Maldini aveva parlato di un progetto di 10 anni: “Questi ragazzi vanno aiutati con la tattica individuale. Bisogna lavorare tantissimo su questo aspetto. Poi ci sono altre varie tattiche, di gioco e reparto. Ma bisogna curare i ragazzi e aiutarli a diventare bravi. Noi siamo bravi tatticamente, gli altri sono bravi tecnicamente con una tecnica di base superiore alla nostra. Dobbiamo tornare a fare quel che si faceva una volta. Si giocava più nelle chiese, nelle parrocchie e si dribblava. Oggi pochissimi allenatori fanno dribblare i ragazzi”, ha aggiunto Ranieri che si sofferma sul tema dell’utilizzo degli italiani: “Ora ci sono squadre piene di stranieri e non va bene, ma non sono io che posso dire ‘bisogna fare questo o quest’altro’. Non posso dire ad un allenatore di schierare un giocatore anziché un altro, ma mi auguro che tutte le componenti possano permettere alle squadre di schierare più italiani”.

Secondo il presidente Figc Malagò “Ranieri ha quelle qualità umane, personali e di stile che secondo me sono una componente indispensabile per il contesto che abbiamo vissuto in epoche recenti”. Qualità utili anche per dialogare con due potenziali alleati importanti: la politica e i club. “Chiederò aiuto a tutti quanti, anche alla politica”, le parole di Ranieri a Rai Sport.

E sulle società: “Vorrei che i presidenti dei club capissero che abbiamo bisogno di tutti.
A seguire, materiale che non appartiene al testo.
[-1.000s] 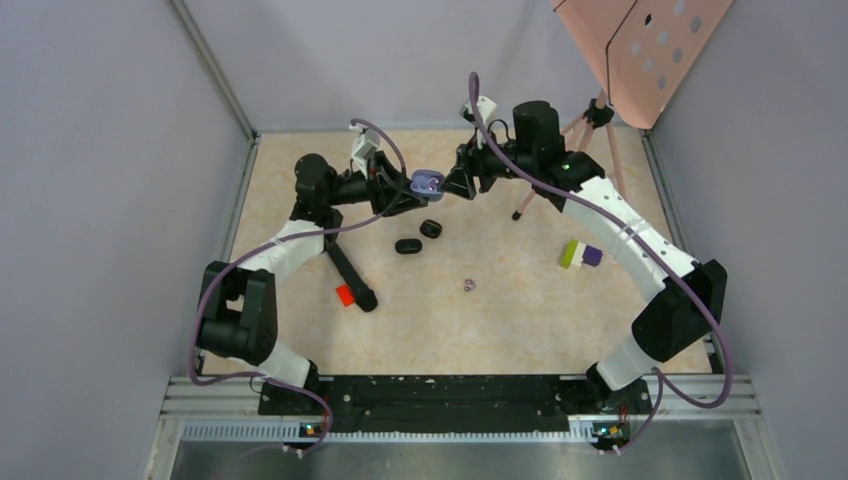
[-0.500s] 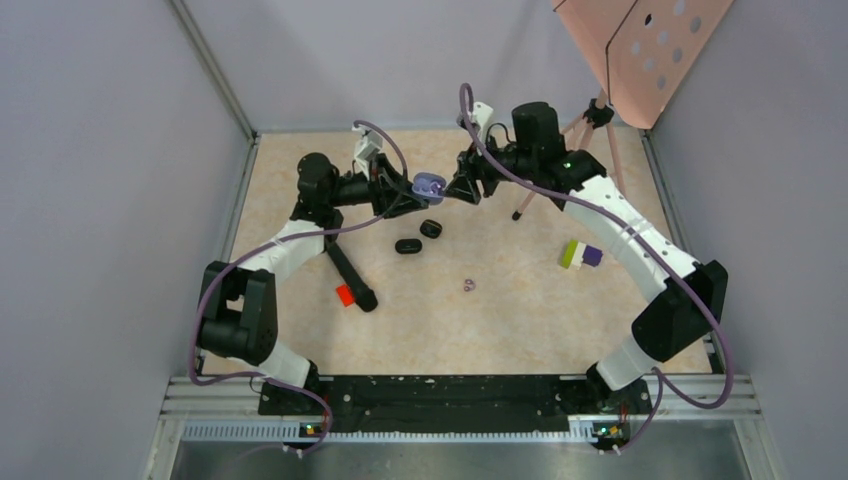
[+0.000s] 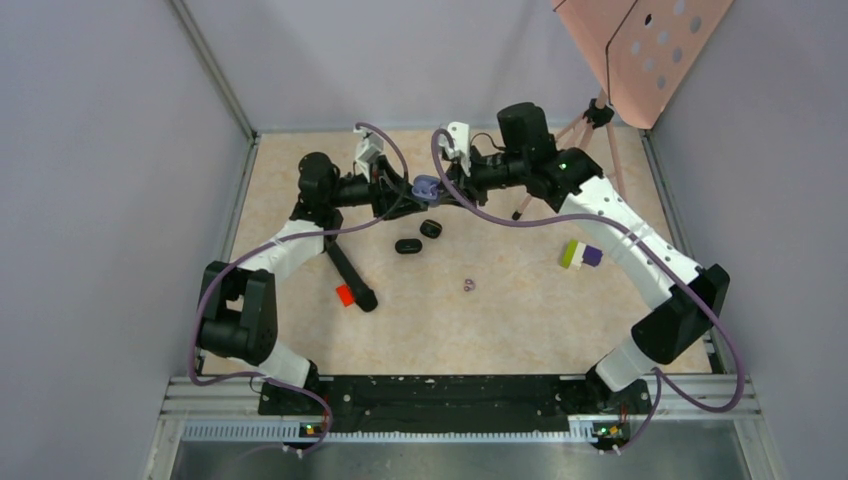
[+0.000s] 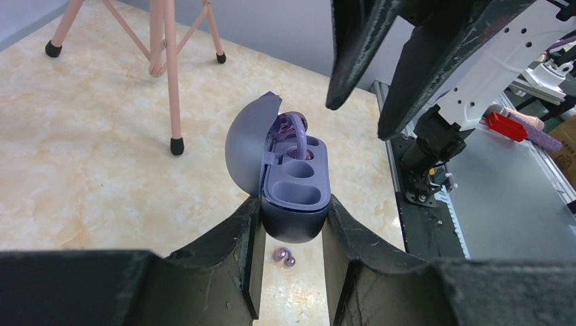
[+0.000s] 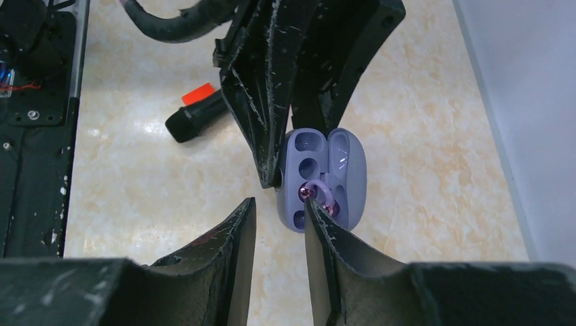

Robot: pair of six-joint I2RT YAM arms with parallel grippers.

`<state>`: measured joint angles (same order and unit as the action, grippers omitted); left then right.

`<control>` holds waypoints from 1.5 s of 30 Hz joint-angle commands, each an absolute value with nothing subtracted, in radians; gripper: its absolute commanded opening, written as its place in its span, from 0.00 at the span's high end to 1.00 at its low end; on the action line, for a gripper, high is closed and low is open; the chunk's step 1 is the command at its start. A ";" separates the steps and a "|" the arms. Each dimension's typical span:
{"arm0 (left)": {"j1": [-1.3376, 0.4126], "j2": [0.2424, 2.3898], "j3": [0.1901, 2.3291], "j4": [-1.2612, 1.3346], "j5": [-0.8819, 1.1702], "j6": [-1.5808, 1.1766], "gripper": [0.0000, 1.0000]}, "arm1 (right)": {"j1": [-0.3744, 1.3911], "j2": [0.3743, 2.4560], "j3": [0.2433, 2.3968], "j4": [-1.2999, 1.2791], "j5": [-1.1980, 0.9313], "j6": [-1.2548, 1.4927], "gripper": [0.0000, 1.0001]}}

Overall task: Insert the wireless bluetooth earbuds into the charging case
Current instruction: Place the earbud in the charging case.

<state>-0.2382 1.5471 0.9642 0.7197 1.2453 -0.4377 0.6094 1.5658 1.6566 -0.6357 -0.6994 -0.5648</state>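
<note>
My left gripper (image 4: 292, 224) is shut on the lower body of a purple charging case (image 4: 295, 180) and holds it above the table with its lid (image 4: 244, 146) swung open. One pale purple earbud (image 4: 291, 129) rests in the far socket, its stem arching up. My right gripper (image 5: 278, 210) hovers right at the case (image 5: 319, 176), jaws apart with nothing between them, and one fingertip (image 5: 314, 210) lies against the case rim beside that earbud (image 5: 316, 193). A second purple earbud (image 3: 469, 285) lies loose on the table below.
Two black oval cases (image 3: 431, 228) (image 3: 407, 246) lie under the arms. A black marker (image 3: 350, 275) with a red piece (image 3: 345, 295) lies at the left, and green and purple blocks (image 3: 578, 254) at the right. A pink tripod (image 3: 560, 160) stands behind.
My right gripper has moved left, up to the open case, and its jaws have narrowed. The left gripper holds the case as before.
</note>
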 commanded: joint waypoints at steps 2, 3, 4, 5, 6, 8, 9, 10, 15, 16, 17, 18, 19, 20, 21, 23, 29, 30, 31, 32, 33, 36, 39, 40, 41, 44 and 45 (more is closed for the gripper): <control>-0.244 1.518 0.982 0.728 1.272 -0.407 1.00 | 0.628 1.575 1.741 -0.636 -0.736 -0.658 0.68; -0.244 1.515 0.983 0.719 1.272 -0.400 1.00 | 0.631 1.575 1.745 -0.637 -0.736 -0.667 0.68; -0.244 1.514 0.983 0.716 1.274 -0.399 1.00 | 0.632 1.578 1.746 -0.637 -0.735 -0.670 0.68; -0.244 1.515 0.985 0.713 1.276 -0.397 1.00 | 0.634 1.579 1.747 -0.636 -0.735 -0.674 0.68; -0.245 1.515 0.987 0.708 1.276 -0.392 1.00 | 0.635 1.580 1.748 -0.637 -0.734 -0.678 0.68; -0.245 1.514 0.992 0.697 1.283 -0.381 1.00 | 0.639 1.585 1.747 -0.637 -0.729 -0.687 0.67; -0.246 1.515 0.996 0.692 1.286 -0.377 1.00 | 0.640 1.589 1.747 -0.637 -0.724 -0.692 0.67; -0.247 1.515 0.999 0.689 1.290 -0.375 1.00 | 0.642 1.591 1.746 -0.637 -0.723 -0.696 0.66; -0.247 1.512 1.008 0.689 1.309 -0.373 1.00 | 0.649 1.608 1.746 -0.637 -0.716 -0.716 0.66; -0.247 1.511 1.009 0.686 1.312 -0.374 1.00 | 0.650 1.610 1.748 -0.637 -0.716 -0.718 0.66; -0.247 1.510 1.010 0.685 1.314 -0.373 1.00 | 0.652 1.615 1.750 -0.637 -0.713 -0.719 0.66; -0.247 1.509 1.011 0.685 1.314 -0.373 1.00 | 0.655 1.619 1.749 -0.637 -0.709 -0.724 0.66; -0.246 1.506 1.011 0.685 1.314 -0.371 1.00 | 0.657 1.622 1.751 -0.637 -0.705 -0.729 0.66; -0.246 1.507 1.011 0.682 1.316 -0.371 1.00 | 0.660 1.625 1.752 -0.637 -0.701 -0.732 0.66; -0.247 1.506 1.011 0.681 1.316 -0.370 1.00 | 0.661 1.628 1.752 -0.634 -0.697 -0.733 0.66; -0.247 1.505 1.011 0.680 1.317 -0.369 1.00 | 0.665 1.633 1.751 -0.634 -0.691 -0.734 0.66; -0.245 1.499 1.011 0.678 1.316 -0.365 1.00 | 0.664 1.639 1.749 -0.646 -0.668 -0.745 0.70; -0.245 1.499 1.011 0.678 1.316 -0.365 1.00 | 0.664 1.641 1.750 -0.653 -0.665 -0.747 0.71; -0.245 1.500 1.012 0.678 1.316 -0.364 1.00 | 0.664 1.646 1.754 -0.664 -0.660 -0.749 0.72; -0.245 1.501 1.013 0.677 1.316 -0.364 1.00 | 0.664 1.649 1.759 -0.674 -0.655 -0.753 0.72; -0.245 1.501 1.015 0.678 1.317 -0.364 1.00 | 0.666 1.652 1.763 -0.686 -0.651 -0.755 0.73; -0.245 1.505 1.017 0.678 1.318 -0.364 1.00 | 0.663 1.661 1.773 -0.715 -0.646 -0.764 0.78; -0.245 1.505 1.017 0.678 1.317 -0.364 1.00 | 0.664 1.665 1.780 -0.718 -0.647 -0.758 0.84; -0.245 1.504 1.017 0.677 1.317 -0.364 1.00 | 0.664 1.666 1.783 -0.717 -0.647 -0.755 0.86; -0.245 1.505 1.017 0.676 1.318 -0.364 1.00 | 0.664 1.667 1.787 -0.716 -0.646 -0.748 0.87; -0.245 1.505 1.017 0.677 1.316 -0.362 1.00 | 0.664 1.672 1.793 -0.713 -0.644 -0.735 0.95; -0.244 1.505 1.017 0.680 1.314 -0.365 1.00 | 0.664 1.672 1.791 -0.713 -0.643 -0.734 0.98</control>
Soprattutto gli allenatori dovranno capire perché a loro naturalmente potrebbe non far piacere se portiamo via i giocatori per gli stage. Ma dobbiamo darci una mano se vogliamo riportare l’Italia in grande stile”. L’artefice di salvezze miracolose e di imprese storiche è pronto a rimettere insieme i pezzi del Club Italia.